_Task to carry out:_ The answer is the full listing restated exactly, without any pictures.

_Raw data:_
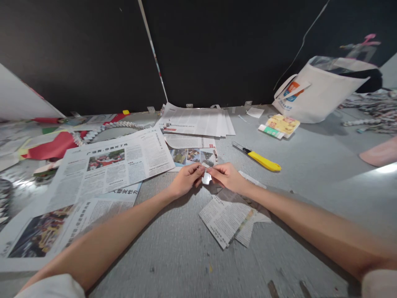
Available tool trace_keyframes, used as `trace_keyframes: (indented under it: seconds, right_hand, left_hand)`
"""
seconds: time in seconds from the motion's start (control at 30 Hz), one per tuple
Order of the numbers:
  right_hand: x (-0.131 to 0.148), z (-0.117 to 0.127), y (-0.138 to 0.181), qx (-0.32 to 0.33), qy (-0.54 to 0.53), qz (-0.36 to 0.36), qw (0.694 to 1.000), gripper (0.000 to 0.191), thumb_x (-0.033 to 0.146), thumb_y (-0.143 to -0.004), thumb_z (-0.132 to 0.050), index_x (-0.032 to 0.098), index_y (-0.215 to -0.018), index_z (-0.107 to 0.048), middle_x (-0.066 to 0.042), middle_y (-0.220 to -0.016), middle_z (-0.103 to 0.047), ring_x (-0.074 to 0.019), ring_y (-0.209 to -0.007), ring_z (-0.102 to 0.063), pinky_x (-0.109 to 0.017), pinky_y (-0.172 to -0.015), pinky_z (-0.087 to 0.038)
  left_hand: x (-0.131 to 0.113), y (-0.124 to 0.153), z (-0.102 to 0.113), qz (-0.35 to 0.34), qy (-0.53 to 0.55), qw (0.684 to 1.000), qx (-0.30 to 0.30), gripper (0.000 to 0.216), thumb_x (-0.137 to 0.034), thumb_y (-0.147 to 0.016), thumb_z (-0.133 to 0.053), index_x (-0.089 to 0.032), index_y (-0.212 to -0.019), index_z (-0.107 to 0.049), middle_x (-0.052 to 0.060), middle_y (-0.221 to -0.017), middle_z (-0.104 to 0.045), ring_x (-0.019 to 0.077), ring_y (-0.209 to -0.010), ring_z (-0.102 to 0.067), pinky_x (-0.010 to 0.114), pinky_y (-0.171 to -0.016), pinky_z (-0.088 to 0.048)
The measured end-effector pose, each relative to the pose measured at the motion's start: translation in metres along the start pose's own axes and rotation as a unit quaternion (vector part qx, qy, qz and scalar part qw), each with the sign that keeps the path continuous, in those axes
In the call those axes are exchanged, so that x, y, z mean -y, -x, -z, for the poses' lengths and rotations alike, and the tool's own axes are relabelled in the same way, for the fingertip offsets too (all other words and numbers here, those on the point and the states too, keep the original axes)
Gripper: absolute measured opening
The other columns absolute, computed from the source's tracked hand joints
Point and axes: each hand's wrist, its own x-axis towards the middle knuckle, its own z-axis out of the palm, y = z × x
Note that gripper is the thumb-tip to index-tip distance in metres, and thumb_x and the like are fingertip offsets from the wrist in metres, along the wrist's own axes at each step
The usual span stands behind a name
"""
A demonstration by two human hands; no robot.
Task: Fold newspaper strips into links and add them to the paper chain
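My left hand [185, 179] and my right hand [227, 177] meet over the middle of the grey table [186, 248], fingers pinched together. Between them they hold a small folded piece of paper [206, 178], pale and narrow, just above the table top. Cut newspaper pieces [228, 219] lie directly under my right wrist. A sheet with colour photos [192, 157] lies just beyond my fingers.
Open newspapers [108, 165] cover the left side, with a stack [198, 122] at the back. A yellow utility knife [259, 159] lies right of my hands. Glue sticks and cards [279, 125] sit by a white tote bag [322, 91]. A folded paper chain [102, 130] and red paper [52, 147] lie far left.
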Motion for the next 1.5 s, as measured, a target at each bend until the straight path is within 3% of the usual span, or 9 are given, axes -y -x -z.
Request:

_Solved exercise:_
Available tool trace_keyframes, used as `trace_keyframes: (indented under it: seconds, right_hand, left_hand)`
"""
seconds: time in seconds from the motion's start (control at 30 Hz), one per tuple
Order of the numbers:
  right_hand: x (-0.131 to 0.148), z (-0.117 to 0.127), y (-0.138 to 0.181), qx (-0.32 to 0.33), qy (-0.54 to 0.53), qz (-0.36 to 0.36), qw (0.694 to 1.000), gripper (0.000 to 0.191), thumb_x (-0.033 to 0.146), thumb_y (-0.143 to -0.004), thumb_z (-0.132 to 0.050), index_x (-0.032 to 0.098), index_y (-0.215 to -0.018), index_z (-0.107 to 0.048), middle_x (-0.066 to 0.042), middle_y (-0.220 to -0.016), middle_z (-0.103 to 0.047), ring_x (-0.074 to 0.019), ring_y (-0.209 to -0.007), ring_z (-0.102 to 0.063), pinky_x (-0.109 to 0.017), pinky_y (-0.172 to -0.015), pinky_z (-0.087 to 0.038)
  left_hand: x (-0.131 to 0.113), y (-0.124 to 0.153), z (-0.102 to 0.113), qz (-0.35 to 0.34), qy (-0.53 to 0.55), qw (0.684 to 1.000), qx (-0.30 to 0.30), gripper (0.000 to 0.216), thumb_x (-0.137 to 0.034), thumb_y (-0.147 to 0.016), thumb_z (-0.133 to 0.053), index_x (-0.089 to 0.032), index_y (-0.212 to -0.019), index_z (-0.107 to 0.049), middle_x (-0.052 to 0.060), middle_y (-0.221 to -0.017), middle_z (-0.104 to 0.045), ring_x (-0.019 to 0.077), ring_y (-0.209 to -0.010), ring_z (-0.102 to 0.067), pinky_x (-0.010 to 0.114), pinky_y (-0.171 to -0.016), pinky_z (-0.088 to 0.048)
The measured end-effector pose, each relative to the pose measured at the motion's start: translation in metres along the start pose's own axes and rotation as a unit quaternion (vector part qx, qy, qz and scalar part qw), each with the sign that keeps the path continuous, in those axes
In the call those axes are exchanged, so that x, y, z mean -y, -x, -z, for the poses' lengths and rotations alike, and the tool's own axes are relabelled in the same way, for the fingertip offsets too (all other words and numbers here, those on the point and the states too, keep the original axes)
Gripper: absolute measured opening
The other columns absolute, computed from the source's tracked hand joints
Point and axes: each hand's wrist, its own x-axis towards the middle knuckle, its own z-axis out of the palm, y = z × x
Note that gripper is the thumb-tip to index-tip distance in metres, and thumb_x and the like are fingertip offsets from the wrist in metres, along the wrist's own axes at each step
The usual span stands behind a name
"""
A demonstration by two human hands; no robot.
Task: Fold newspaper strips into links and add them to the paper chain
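My left hand [185, 179] and my right hand [227, 177] meet over the middle of the grey table [186, 248], fingers pinched together. Between them they hold a small folded piece of paper [206, 178], pale and narrow, just above the table top. Cut newspaper pieces [228, 219] lie directly under my right wrist. A sheet with colour photos [192, 157] lies just beyond my fingers.
Open newspapers [108, 165] cover the left side, with a stack [198, 122] at the back. A yellow utility knife [259, 159] lies right of my hands. Glue sticks and cards [279, 125] sit by a white tote bag [322, 91]. A folded paper chain [102, 130] and red paper [52, 147] lie far left.
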Motion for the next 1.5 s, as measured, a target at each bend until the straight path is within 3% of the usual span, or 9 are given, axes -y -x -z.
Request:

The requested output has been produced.